Cierto parecido con el anterior relato del libro guarda «Tranquilízate, muchacho» (pp. 39-47)[1]. El protagonista es de nuevo un ser anónimo, «el muchacho», con lo que su experiencia adquiere, de alguna manera, valor universal. Este muchacho, mientras muerde una hierba sentado junto al río, recuerda una frase de su maestro: «Cuando se mira al pasado, el corazón da un vuelco…» (p. 41). El maestro les ha explicado que, estudiando, pueden ser mucho en la vida; sin embargo, el muchacho se siente feliz allí, libre, oyendo el ruido del río y de los pájaros:
Esto es vivir, pensó el muchacho. Esto y no el pueblo, y la escuela y el maestro. […] Los pájaros, las nubes, el río y la flor aquella, con el tallo húmedo y jugoso en la boca. Era su mundo, nada más (p. 42).

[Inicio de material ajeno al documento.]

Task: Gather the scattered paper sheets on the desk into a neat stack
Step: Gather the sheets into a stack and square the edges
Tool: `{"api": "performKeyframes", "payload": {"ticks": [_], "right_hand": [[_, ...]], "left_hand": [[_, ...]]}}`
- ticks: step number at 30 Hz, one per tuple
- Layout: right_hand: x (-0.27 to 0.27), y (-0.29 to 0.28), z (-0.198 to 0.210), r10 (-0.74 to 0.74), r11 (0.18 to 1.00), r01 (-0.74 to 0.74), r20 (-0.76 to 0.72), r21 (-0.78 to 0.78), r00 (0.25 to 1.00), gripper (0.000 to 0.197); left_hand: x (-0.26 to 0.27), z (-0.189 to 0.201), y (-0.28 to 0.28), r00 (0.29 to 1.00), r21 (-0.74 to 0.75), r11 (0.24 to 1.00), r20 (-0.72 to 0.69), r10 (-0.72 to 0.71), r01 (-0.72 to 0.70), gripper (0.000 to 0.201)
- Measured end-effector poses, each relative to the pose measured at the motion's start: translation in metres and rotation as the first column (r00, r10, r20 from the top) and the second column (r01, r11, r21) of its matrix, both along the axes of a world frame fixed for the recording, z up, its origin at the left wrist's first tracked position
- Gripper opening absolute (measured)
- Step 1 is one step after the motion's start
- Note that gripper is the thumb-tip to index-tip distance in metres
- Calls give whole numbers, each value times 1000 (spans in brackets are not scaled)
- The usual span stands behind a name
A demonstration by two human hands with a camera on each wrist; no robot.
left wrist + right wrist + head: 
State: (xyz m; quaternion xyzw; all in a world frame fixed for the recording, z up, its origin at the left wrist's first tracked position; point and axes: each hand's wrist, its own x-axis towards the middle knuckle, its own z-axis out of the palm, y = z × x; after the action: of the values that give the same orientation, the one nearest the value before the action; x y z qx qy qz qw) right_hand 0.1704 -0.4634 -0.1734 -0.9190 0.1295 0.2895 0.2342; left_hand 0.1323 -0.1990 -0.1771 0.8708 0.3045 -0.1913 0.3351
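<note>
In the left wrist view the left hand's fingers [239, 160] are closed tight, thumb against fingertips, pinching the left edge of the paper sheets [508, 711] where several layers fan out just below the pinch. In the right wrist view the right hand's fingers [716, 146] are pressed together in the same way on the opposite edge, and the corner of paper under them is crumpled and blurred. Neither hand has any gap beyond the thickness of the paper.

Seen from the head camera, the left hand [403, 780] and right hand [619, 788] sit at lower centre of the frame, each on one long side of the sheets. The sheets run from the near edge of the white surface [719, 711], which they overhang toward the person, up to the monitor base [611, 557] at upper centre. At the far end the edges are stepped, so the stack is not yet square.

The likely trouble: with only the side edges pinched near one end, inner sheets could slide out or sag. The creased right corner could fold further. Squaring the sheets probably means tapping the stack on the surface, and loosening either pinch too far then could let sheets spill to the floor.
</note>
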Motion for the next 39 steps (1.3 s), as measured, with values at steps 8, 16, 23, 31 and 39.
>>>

En cualquier caso, nota que le late deprisa el corazón. Recuerda que cinco días antes le llamó el maestro porque había faltado a clase: «Al río no van los muchachos», le dijo, palabras que le hacían ver que no era todavía un hombre, sino un chico; el maestro le explicó que debía ir a la escuela y no al río; pero él —replicó— amaba el río y odiaba la escuela. «Yo amo el río», se reafirma ahora ante un pastor, que le sonríe, y añade que quiere ir hasta el mar, llevar una vida libre. El pastor le dice: «Un día será, un día…».

La nueva escapada causa desazón al muchacho[2], pero en vez de regresar, se va más lejos; camina durante tres días, y siente de nuevo el remordimiento de su fuga: «y le dolió el corazón, como si brincara dentro de su pecho, revuelto e inquieto» (p. 46). Al final, decide regresar, aunque teme la reprimenda del maestro: «El muchacho sintió miedo y también como si el corazón quisiera salírsele fuera» (p. 46). El maestro le pregunta si, en algún momento de su aventura, el corazón le dio un vuelco. El chico se muestra intranquilo, pero el maestro pone la mano sobre su cabeza (igual que el soldado viejo del anterior relato, «El casco en la cabeza», en señal de protección) y le dice las palabras del título: «Tranquilízate, muchacho». Al verlo llorar, el viejo le asegura: «Un día será, un día…» y le sonríe, igual que hiciera el pastor, «porque ahora comenzaba a amar de verdad el mundo». Tras repetir la frase: «Tranquilízate, muchacho», suben los dos juntos hasta lo más alto de la montaña.
[1] Cito por José María Sanjuán, Un puñado de manzanas verdes, Barcelona, Destino, 1969 (colección Áncora y Delfín, núm. 323).
[2] «Y fue entonces cuando el corazón le dio un golpe y recordó las viejas palabras del maestro» (p. 45).